- Relator(a)
- Ministro Antonio Carlos Ferreira
- Órgão julgador
- Quarta Turma
- Data do julgamento
- 21/10/2019
- Data de publicação
- 25/10/2019
STJ – Acórdão, Rel. Ministro Antonio Carlos Ferreira, Quarta Turma, j. 21/10/2019, p. 25/10/2019
PROCESSUAL CIVIL. AGRAVO INTERNO NO AGRAVO EM RECURSO ESPECIAL. RESCISÃO CONTRATUAL. JULGAMENTO "EXTRA PETITA". NÃO CARACTERIZAÇÃO. CONSTITUIÇÃO EM MORA E BOA-FÉ CONTRATUAL. REEXAME DO CONTRATO E DO CONJUNTO FÁTICO-PROBATÓRIO DOS AUTOS. INADMISSIBILIDADE. INCIDÊNCIA DAS SÚMULAS N. 5 E 7 DO STJ. HONORÁRIOS RECURSAIS. CABIMENTO. DECISÃO MANTIDA. 1. Afastada a alegação de julgamento "extra petita", uma vez que o acórdão recorrido não violou os limites objetivos da demanda, tampouco concedeu providência jurisdicional diversa da requerida na inicial. 2. O recurso especial não comporta o exame de questões que impliquem interpretação de cláusula contratual ou revolvimento do contexto fático-probatório dos autos, a teor do que dispõem as Súmulas n. 5 e 7 do STJ. 3. O Tribunal de origem concluiu pela validade da constituição em mora do agravante e afastou a alegação de inobservância da boa-fé objetiva.
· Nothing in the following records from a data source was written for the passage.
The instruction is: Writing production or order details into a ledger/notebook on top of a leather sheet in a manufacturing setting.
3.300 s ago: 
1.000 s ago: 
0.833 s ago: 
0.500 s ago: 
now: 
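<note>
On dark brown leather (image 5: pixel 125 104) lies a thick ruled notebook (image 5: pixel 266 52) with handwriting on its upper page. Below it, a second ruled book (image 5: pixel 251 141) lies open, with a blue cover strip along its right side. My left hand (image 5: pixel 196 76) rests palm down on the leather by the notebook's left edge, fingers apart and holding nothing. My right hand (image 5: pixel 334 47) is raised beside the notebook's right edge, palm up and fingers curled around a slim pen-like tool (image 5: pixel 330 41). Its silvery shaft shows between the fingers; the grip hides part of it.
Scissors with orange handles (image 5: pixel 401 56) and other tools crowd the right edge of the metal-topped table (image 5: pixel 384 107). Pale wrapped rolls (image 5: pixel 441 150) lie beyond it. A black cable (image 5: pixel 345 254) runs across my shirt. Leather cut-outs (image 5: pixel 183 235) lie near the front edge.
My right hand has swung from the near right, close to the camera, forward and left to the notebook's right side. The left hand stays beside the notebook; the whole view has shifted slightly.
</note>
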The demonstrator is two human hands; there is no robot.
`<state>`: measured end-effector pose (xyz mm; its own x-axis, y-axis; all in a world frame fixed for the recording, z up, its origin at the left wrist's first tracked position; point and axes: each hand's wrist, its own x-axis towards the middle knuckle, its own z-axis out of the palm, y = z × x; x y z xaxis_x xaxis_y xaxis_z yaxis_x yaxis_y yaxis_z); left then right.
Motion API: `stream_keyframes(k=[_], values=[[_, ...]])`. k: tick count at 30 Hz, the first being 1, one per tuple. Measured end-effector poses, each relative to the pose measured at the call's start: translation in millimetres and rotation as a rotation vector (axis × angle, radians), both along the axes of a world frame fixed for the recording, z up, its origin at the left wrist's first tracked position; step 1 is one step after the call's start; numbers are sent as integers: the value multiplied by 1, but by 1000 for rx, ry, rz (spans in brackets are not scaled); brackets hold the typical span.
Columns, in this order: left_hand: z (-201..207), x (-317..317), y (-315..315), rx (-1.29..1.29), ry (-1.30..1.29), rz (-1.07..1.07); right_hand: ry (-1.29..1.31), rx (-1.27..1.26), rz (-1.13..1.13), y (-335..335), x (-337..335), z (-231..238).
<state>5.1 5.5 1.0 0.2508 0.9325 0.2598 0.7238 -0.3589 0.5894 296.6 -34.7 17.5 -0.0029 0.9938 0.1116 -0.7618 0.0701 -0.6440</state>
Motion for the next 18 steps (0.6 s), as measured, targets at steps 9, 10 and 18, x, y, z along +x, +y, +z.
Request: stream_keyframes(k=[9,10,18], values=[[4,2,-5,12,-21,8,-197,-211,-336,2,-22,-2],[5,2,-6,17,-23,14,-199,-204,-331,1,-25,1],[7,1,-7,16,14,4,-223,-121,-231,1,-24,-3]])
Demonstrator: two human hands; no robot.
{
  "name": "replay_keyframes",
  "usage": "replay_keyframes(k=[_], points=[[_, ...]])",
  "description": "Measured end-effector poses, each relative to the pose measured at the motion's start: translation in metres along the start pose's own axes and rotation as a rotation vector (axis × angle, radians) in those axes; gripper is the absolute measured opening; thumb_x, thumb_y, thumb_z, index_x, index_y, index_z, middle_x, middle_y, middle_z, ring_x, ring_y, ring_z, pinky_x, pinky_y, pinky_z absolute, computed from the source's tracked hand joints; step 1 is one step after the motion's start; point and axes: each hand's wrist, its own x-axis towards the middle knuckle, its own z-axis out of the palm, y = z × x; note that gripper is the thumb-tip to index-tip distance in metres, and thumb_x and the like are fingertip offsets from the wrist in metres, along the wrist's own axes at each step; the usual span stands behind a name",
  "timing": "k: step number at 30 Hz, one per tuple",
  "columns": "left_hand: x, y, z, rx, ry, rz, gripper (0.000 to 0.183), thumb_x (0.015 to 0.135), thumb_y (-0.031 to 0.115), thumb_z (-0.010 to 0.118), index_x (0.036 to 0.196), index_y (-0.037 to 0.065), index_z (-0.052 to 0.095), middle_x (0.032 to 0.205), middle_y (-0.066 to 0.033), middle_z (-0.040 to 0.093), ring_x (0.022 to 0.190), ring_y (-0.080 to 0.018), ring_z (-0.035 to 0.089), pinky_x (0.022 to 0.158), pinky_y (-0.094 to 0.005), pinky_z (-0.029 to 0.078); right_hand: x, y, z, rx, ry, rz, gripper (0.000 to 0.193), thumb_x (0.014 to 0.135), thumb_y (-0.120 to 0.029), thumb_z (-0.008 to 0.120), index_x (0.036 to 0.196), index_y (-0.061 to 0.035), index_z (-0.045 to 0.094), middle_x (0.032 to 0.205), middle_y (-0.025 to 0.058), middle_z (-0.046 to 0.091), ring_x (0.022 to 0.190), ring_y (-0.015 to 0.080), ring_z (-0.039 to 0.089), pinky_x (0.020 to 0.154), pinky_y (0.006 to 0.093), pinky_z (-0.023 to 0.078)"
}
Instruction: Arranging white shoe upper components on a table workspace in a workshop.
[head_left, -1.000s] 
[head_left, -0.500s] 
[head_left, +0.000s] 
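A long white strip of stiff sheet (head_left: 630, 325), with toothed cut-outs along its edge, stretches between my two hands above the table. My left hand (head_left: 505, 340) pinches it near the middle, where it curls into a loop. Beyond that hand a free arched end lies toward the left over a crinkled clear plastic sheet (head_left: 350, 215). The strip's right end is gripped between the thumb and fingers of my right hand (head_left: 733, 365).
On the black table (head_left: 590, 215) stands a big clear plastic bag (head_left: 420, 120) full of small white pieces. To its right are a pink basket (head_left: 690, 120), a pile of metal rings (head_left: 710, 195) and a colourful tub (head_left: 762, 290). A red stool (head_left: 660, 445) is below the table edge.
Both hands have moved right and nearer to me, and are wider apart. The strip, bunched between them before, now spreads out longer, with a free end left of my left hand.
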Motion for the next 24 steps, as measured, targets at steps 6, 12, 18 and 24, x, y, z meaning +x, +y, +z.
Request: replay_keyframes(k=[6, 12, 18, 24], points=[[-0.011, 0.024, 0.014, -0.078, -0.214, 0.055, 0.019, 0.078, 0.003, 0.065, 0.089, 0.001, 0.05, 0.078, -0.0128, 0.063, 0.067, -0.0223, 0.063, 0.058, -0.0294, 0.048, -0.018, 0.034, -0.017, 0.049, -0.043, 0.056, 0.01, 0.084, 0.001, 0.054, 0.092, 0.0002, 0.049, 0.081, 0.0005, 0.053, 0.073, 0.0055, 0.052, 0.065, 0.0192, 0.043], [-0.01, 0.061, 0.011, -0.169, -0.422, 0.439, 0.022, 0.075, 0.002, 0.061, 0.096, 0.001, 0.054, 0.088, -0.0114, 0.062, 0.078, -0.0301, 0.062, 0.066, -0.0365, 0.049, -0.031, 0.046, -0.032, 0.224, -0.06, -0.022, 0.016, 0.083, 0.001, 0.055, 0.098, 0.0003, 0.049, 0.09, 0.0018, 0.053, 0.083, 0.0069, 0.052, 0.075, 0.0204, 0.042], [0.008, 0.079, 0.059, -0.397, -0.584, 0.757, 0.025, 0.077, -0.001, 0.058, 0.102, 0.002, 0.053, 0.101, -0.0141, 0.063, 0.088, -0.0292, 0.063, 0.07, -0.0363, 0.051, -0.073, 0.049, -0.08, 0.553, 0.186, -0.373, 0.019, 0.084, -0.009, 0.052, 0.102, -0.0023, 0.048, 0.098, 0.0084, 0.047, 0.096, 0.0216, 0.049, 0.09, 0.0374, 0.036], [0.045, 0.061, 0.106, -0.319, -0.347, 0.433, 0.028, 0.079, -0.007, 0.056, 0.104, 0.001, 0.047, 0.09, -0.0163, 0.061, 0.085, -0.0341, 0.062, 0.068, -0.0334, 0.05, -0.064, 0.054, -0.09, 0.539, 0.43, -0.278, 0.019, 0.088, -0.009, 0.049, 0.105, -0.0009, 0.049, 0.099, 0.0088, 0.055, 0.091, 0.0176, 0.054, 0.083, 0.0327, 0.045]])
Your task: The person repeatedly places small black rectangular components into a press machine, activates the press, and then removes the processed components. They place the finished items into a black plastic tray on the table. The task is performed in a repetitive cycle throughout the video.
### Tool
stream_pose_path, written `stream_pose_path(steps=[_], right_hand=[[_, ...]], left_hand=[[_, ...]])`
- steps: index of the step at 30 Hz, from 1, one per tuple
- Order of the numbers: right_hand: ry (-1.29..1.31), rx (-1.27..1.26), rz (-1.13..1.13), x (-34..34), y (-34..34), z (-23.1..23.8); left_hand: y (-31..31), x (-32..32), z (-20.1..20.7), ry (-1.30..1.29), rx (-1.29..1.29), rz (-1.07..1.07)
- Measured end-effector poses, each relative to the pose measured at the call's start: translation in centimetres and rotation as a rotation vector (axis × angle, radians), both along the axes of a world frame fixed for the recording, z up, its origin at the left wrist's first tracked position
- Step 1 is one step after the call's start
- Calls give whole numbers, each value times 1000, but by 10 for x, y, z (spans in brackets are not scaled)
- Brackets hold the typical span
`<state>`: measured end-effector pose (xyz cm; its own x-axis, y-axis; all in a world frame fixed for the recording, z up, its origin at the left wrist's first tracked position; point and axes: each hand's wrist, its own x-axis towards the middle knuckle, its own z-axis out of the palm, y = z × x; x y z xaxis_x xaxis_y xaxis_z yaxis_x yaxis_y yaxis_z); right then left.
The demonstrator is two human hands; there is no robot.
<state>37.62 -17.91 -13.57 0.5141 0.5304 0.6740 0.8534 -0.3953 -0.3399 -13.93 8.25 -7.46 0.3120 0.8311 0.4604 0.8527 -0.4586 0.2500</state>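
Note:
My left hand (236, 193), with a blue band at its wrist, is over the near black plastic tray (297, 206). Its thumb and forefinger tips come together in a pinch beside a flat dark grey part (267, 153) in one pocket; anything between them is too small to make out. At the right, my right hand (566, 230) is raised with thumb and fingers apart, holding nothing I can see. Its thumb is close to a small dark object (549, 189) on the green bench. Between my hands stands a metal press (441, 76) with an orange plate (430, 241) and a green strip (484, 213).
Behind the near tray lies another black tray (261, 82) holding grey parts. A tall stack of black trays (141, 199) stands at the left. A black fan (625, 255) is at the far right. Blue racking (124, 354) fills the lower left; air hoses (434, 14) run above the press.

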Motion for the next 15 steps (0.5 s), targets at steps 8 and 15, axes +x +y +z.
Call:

Alterar esse entendimento demandaria o reexame das provas produzidas nos autos, o que é vedado em recurso especial. 4. "É devida a majoração da verba honorária sucumbencial, na forma do art. 85, § 11, do CPC/2015, quando estiverem presentes os seguintes requisitos, simultaneamente: a) decisão recorrida publicada a partir de 18.3.2016, quando entrou em vigor o novo Código de Processo Civil; b) recurso não conhecido integralmente ou desprovido, monocraticamente ou pelo órgão colegiado competente; e c) condenação em honorários advocatícios desde a origem no feito em que interposto o recurso. (...) 10. É dispensada a configuração do trabalho adicional do advogado para a majoração dos honorários na instância recursal, que será considerado, no entanto, para quantificação de tal verba" (AgInt nos EREsp n. 1.539.725/DF, Relator Ministro ANTONIO CARLOS FERREIRA, SEGUNDA SEÇÃO, julgado em 9/8/2017, DJe 19/10/2017). 5. Agravo interno a que se nega provimento. (AgInt no AREsp n. 1.488.778/CE, relator Ministro Antonio Carlos Ferreira, Quarta Turma, julgado em 21/10/2019, DJe de 25/10/2019.)